> **EXERCISE REQUIREMENTS**
For the word "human", search the records and show each line in which it occurs.

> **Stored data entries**
╔══

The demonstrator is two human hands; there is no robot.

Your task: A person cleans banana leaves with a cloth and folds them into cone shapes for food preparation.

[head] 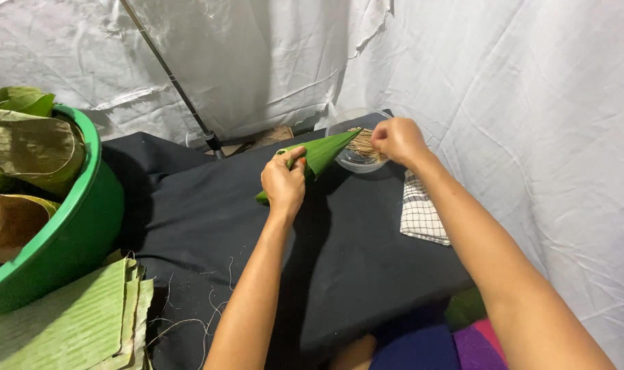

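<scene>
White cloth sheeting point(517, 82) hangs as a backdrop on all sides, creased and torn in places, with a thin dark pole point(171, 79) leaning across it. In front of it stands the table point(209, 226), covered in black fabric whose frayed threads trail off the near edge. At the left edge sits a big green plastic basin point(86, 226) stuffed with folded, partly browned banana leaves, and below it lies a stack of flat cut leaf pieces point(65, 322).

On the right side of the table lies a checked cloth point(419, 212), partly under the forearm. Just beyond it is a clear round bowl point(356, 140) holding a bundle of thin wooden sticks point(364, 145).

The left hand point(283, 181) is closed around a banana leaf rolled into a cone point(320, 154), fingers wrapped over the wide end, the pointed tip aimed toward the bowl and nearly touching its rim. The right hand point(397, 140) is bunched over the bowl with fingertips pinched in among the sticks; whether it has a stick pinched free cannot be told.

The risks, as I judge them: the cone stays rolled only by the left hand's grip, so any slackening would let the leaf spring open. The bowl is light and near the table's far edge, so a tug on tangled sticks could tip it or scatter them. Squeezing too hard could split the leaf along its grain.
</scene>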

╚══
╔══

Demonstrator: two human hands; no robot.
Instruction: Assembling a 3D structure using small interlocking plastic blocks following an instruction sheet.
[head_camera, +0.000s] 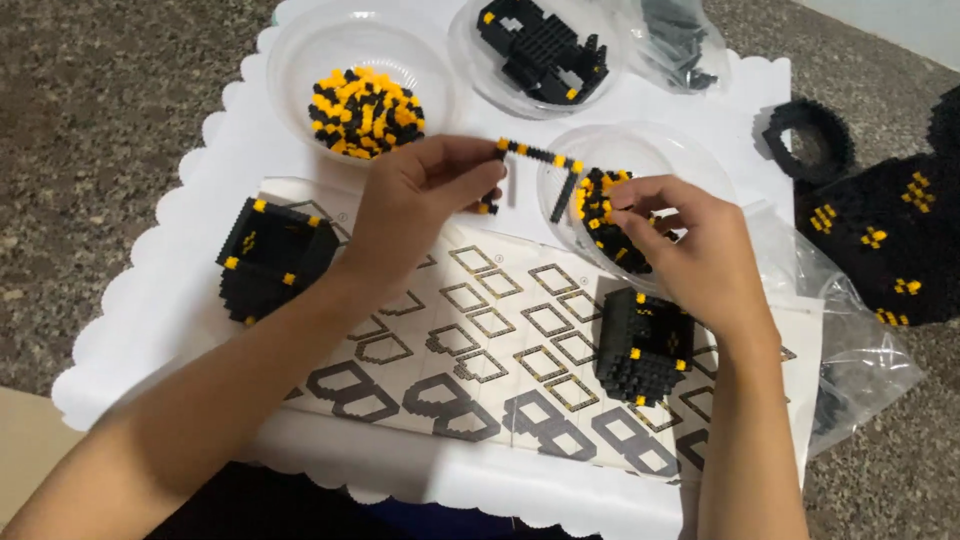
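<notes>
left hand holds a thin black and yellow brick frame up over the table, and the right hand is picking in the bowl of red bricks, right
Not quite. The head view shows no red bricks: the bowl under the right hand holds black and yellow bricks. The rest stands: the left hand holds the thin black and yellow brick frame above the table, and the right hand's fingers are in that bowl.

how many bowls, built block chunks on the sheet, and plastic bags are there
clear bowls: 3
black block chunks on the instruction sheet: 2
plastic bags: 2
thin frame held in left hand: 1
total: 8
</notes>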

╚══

> **ANSWER FOR THIS EXERCISE**
The demonstrator is two human hands; there is no robot.
Demonstrator: two human hands; no robot.

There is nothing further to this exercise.